Grâce à cet acte héroïque, Shaw a gagné la médaille du
Congrès. De plus Bennet est perturbé : il ne cesse de
faire les mêmes cauchemars, où il voit des médecins
qui leur font des manipulations mentales et qui se
servent de lui et de Shaw pour tuer les deux soldats
morts durant la guerre. Quand Bennet rencontre Shaw
et qu'ils discutent, Shaw reconnaît avoir les mêmes
cauchemars. Mais Shaw n'est pas mâitre de son destin
: sa mère fait sans arrêt pression sur lui et l'encourage
afin qu'il gagne les élections, et Bennet s'est rendu
compte qu'il était surveillé : une puce avait été mise
sous sa peau à l'épaule gauche. Et Bennet découvre
que Shaw a aussi une puce au même endroit. Qu'est-ce
qui s'est passé durant la guerre ? Et qu'est-ce qui se
trame à la Maison Blanche ?
Jonathan Demme avait déçu ces derniers temps (son
remake de "Charade" de Stanley Donen ne valait pas
grand chose). Ici il continue avec les remakes : il
reprend la trame de "Manchurian candidate" de John
Frankenheimer (qui date de 1962), mais au lieu que le
mal vienne d'un pays communiste (les chinois avait
manipulé mentalement un américain), ici il vient de
l'Amérique elle-même. Et le suspense est bien mené.
Malheureusement, cet ambitieux thriller déçoit quelque
peu dans sa dernière partie. Malgré cela, il faut saluer
ce type de film qui raconte une histoire plutôt
politiquement incorrecte. En effet Bennet passe pour
fou, mais le spectateur sait que c'est lui qui est sur la
bonne voie. Quant à Shaw, il n'est qu'un instrument au
service de personnes plus puissantes que lui. Le vrai
mal vient de là. On pourra apprécier le rôle tenu par
Meryl Streep : mère de Shaw et femme hyper-
ambitieuse qu'on déteste avec délectation.
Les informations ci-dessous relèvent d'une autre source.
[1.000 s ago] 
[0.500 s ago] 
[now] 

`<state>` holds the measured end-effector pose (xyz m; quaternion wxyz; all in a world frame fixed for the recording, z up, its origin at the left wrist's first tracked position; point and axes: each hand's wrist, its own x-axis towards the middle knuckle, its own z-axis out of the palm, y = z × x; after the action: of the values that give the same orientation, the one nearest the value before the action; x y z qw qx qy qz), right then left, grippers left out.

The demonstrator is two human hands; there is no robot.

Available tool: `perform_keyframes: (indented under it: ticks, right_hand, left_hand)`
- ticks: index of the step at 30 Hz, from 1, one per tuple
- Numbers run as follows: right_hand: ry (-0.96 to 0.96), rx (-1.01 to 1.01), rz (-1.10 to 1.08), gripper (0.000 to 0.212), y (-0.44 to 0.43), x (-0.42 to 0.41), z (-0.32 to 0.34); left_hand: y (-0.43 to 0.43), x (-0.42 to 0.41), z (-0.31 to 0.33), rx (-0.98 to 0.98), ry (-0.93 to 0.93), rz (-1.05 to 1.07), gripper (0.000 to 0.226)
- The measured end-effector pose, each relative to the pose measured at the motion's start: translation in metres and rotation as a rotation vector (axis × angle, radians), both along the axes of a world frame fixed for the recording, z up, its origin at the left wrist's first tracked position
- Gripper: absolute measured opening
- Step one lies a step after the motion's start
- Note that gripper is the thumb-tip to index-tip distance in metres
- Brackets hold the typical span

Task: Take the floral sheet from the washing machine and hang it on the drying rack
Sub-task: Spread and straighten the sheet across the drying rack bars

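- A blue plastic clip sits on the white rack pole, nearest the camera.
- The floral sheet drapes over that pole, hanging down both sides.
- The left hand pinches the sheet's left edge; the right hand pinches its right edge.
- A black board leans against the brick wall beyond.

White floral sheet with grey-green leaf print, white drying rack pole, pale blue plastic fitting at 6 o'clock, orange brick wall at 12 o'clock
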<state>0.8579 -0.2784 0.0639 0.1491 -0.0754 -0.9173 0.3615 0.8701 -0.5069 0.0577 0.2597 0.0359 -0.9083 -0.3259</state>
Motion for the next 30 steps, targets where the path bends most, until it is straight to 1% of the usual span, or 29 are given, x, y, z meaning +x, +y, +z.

Réflexion
sur le pouvoir : celui des politiciens, des
multinationales, des personnes assoiffées par les
avantages offerts quand on est à la Maison Blanche.
Bien sûr, cette Amérique-là peut avoir des points
communs avec les dirigeants américains actuels.
Dommage, comme je le disais plus haut, que le film
dérape sur la dernière ligne droite, où il faut tout de
même punir les méchants. On peut donc saluer
Jonathan Demme pour ce thriller qui donne à réfléchir,
mais il aurait fallu des producteurs indépendants pour
éviter cette fin grossière.
Ciné Phil (10/11/2004 ; thriller)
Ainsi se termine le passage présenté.